Intéressons-nous enfin à l’objet de l’article, le versement de dividendes soumis à cotisations sociales. Afin de dégager une tendance générale et de répondre à la question posée, il sera considéré que la société a un capital social de 1 euro, dont résulte un assujettissement total des dividendes aux cotisations sociales.
Rémunération nette avant impôts | 75 000 € |
Revenu imposable (TMI : 30%) | 59 982 € |
Impôt sur le revenu (barème) | 11 588 € |
Rémunération nette | 63 412 € |
Dividende brut | 36 276 € |
PFU sur dividende (12.8%) | 4 643 € |
Cotisations sur dividende (env. 32%) | 11 433 € |
Dividende net | 20 200 € |
Revenu net (Rém+Divs) | 83 612 € |
Cotisations sociales | 43 732 € |
Capacité de rémunération | 150 000 € |
Rémunération | 75 000 € |
Cotisations sociales sur rémunération (env. 43%) | 32 299 € |
Résultat fiscal | 42 701 € |
Impôt sur les Sociétés (IS) | 6 425 € |
Distribution de dividendes | 36 276 € |
Observations : Le gérant majoritaire dispose d’un revenu net d’environ 84 000 euros et cotise environ 44 000 euros à la sécurité sociale des indépendants.
Pourquoi cela est possible ? En décidant d’allouer 75 000 euros de rémunération nette à son gérant, la SARL enregistre un résultat fiscal d’environ 43 000 euros, ce qui lui permet d’éviter largement la tranche de l’IS à 25%. Par ailleurs, le revenu net imposable du gérant à l’IR n’est que d’environ 60 000 euros, grâce à la déduction de cotisations sociales sur dividendes (environ 10 000 euros), ce qui a pour effet de limiter son impôt sur les tranches élevées du barème de l’IR. Enfin, le gérant cotise davantage à la sécurité sociale avec une assiette de cotisations d’environ 115 000 euros, constituée de sa rémunération imposable (75 000 euros), des dividendes soumis à cotisations (environ 36 000 euros), et de la CSG non déductible (environ 4 000 euros).
Conclusion.
À partir d’une certaine capacité de rémunération, les cotisations sur dividendes deviennent intéressantes en EURL/SARL. Cela permet de minimiser les prélèvements obligatoires non-générateurs de droits (IR, IS, Flat Tax) et de maximiser les prélèvements obligatoires générateurs de droits (cotisations sociales).

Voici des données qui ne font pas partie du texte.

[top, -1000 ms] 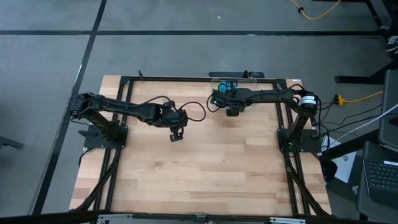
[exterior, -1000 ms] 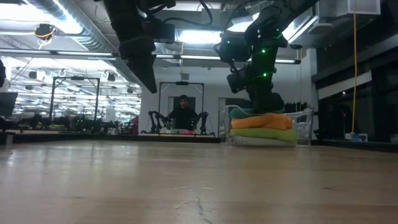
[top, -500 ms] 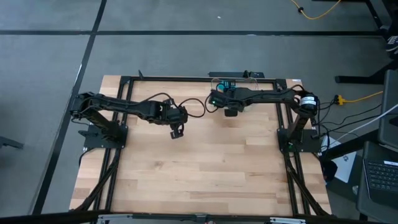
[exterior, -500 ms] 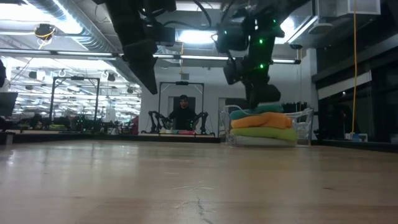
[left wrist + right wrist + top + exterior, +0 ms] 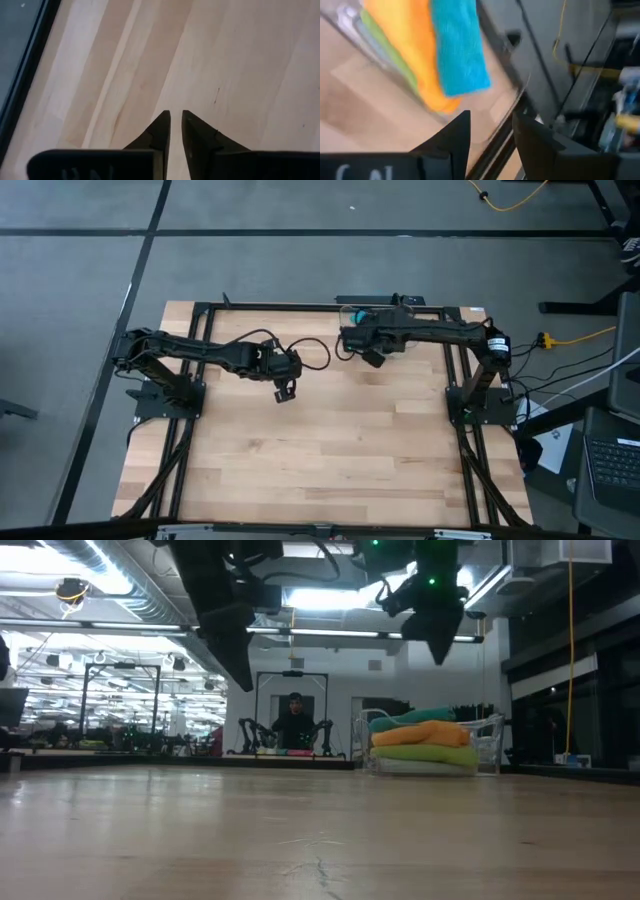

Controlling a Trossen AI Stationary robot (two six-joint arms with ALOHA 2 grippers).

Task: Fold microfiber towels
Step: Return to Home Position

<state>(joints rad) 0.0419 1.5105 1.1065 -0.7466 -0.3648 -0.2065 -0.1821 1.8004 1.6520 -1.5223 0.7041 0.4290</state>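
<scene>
Pale wooden table takes up most of the high view. The left gripper hangs over bare boards left of centre, and the right gripper sits just in front of the clear plastic bin at the far edge. Of the bin's load, only a corner of the teal blue microfiber towel shows past the arm.

The low view gives what that one hides: the whole stack in the bin, with the teal towel on top, the orange microfiber towel under it and the lime green microfiber towel lower still. I can't tell whether the pale layer beneath is the grey one. A person sits far behind.

The left wrist view shows the left gripper with only a slit between its fingers, empty, over bare wood.

The right wrist view shows the right gripper with its fingers parted and empty, the teal, orange and green towels beyond.

A second ago the right gripper was down at the stack; now it hangs well above it. The left gripper has hardly shifted.
</scene>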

L’intérêt des cotisations sociales sur dividendes s’accentue lorsque la SARL dispose d’encore plus de capacité de rémunération, mais devrait logiquement commencer à s’estomper à partir d’une assiette de cotisation supérieure 4 Plafonds Annuels de la Sécurité Sociale (PASS), soit 175 968 euros en 2023, ce qui correspond au plafonnement des cotisations de retraite complémentaire.